By the time people started showing up to the party I was already blown out of my mind on the couch battling the heavy, warm, inevitable blanket of opiate sleep.  I was the radioactive shit stain on a twenty-something year olds poopy undies, I was a pointless existence, but I was okay with it because most likely so are you.  Anyways, I was sitting there as the friends, of friends, of friends poured onto the couch like a horde of zombies, for hugs and a hello from the boney little chucklehead that is me.  The shittiest thing about being fucked up before a party starts is that when people arrive and start getting buzzed they want you to follow down the same narrow path.  Out of stupidity, weakened will, and a love for being exceptionally inebriated, I oblige.  I grab a bottle of whiskey from the hand of an acquaintance that was standing directly in front of me and shove it in my face.  Through the slightly transparent empty end of the bottle I see the woman I was avidly trying to pork.   I say pork because I think that most accurately describes what I wanted to do to her.  She sees me after a few moments of me obtusely staring at her, and floats over with a smile loosely pasted to her pretty little head.
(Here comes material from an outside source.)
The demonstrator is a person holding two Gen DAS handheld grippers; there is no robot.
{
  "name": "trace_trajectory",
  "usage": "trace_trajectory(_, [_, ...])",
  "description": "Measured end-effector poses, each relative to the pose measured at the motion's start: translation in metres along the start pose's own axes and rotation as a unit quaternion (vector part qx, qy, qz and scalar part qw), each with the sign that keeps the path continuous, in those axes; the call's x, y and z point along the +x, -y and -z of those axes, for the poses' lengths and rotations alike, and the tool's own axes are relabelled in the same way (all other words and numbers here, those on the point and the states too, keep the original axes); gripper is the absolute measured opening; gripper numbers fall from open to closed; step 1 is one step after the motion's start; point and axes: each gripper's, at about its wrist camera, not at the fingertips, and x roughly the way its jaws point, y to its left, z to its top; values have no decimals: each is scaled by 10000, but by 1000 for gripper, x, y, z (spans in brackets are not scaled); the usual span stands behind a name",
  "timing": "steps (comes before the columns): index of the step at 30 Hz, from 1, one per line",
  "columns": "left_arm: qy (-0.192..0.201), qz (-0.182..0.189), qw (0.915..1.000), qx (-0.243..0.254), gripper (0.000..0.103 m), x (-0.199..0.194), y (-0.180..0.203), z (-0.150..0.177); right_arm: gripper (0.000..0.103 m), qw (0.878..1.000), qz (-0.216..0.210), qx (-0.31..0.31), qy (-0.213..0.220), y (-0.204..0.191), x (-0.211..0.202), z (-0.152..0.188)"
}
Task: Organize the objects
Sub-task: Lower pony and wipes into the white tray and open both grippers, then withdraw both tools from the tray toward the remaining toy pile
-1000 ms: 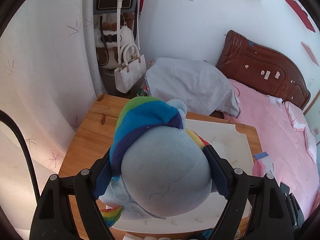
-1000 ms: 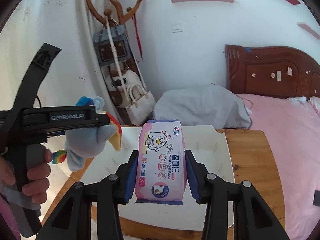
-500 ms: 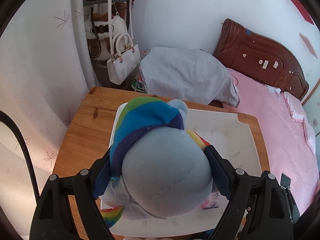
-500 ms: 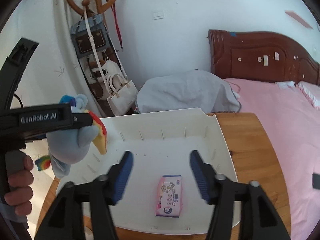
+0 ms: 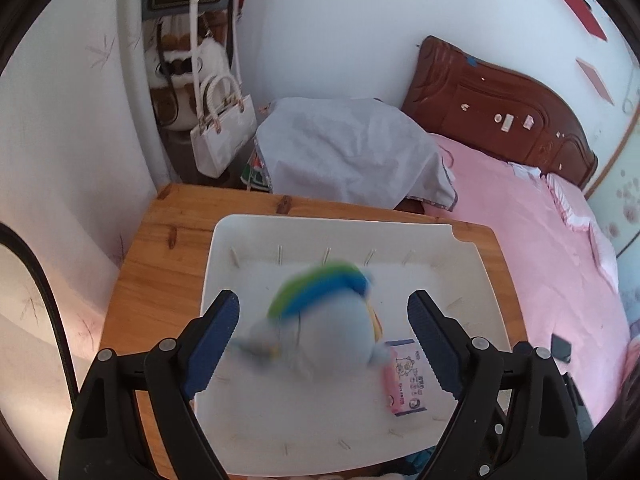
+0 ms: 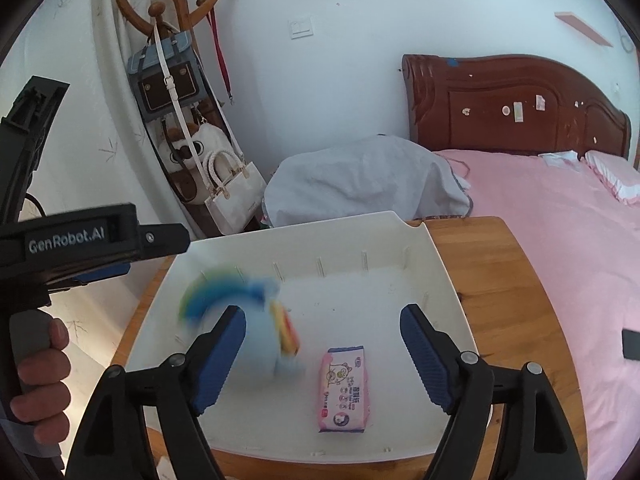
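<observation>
Plush toy [image 5: 320,332], blurred, dropping into the white tray [image 6: 436,264] near its left edge; wipes pack [image 6: 344,388] lies at the front. Left gripper [image 5: 324,336] apart, empty; right gripper [image 6: 324,354] opening, empty. Both items now inside the tray.

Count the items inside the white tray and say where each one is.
2. A blurred plush toy sits left of centre in the white tray; a pink wipes pack lies flat beside it, nearer the front edge. Nothing else shows inside.

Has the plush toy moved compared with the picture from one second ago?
Yes. The plush toy has left the left tongs, which now stand open, and has dropped toward the white tray floor, beside the wipes pack. It looks blurred.
</observation>
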Motion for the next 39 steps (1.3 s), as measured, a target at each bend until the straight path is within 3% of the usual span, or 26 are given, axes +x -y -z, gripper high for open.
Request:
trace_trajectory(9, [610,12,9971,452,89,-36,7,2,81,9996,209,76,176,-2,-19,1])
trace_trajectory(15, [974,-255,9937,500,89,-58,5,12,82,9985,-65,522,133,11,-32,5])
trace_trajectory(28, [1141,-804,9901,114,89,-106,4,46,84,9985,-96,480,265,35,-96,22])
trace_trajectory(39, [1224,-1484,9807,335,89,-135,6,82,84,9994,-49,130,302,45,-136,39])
The later it gets, the more obliterated I become, slowly slurring the moderately sized words I carefully choose in an attempt to impress her into sleeping with me.   I was staring directly at her face but couldn’t make out how she actually looked.  No matter how hard I squinted at her all I could see was dull color.  “I have to pee like a race horse, ill be right back” she says while frantically scaling the grounds with her eyes for a bathroom.

 “oh hokay, I’ll be right here waitin an practicin some new material for the after bafroom comversation I hope to be having with you momentarily”

“He hee, you’re an idiot Isaac, he hee”

“Thanks babe, you too”

With that last retort, I left the remaining shred of my consciousness.  I lost my shit, I shot from zero to sixty in a millisecond, I was about to die or just had.  I pinched off a thought, just like a dream, about the most insignificant shit I have ever thought of.  It was the puniest twig my mind gave me to grab hold of, while ripping through a million pound current, I was fucked.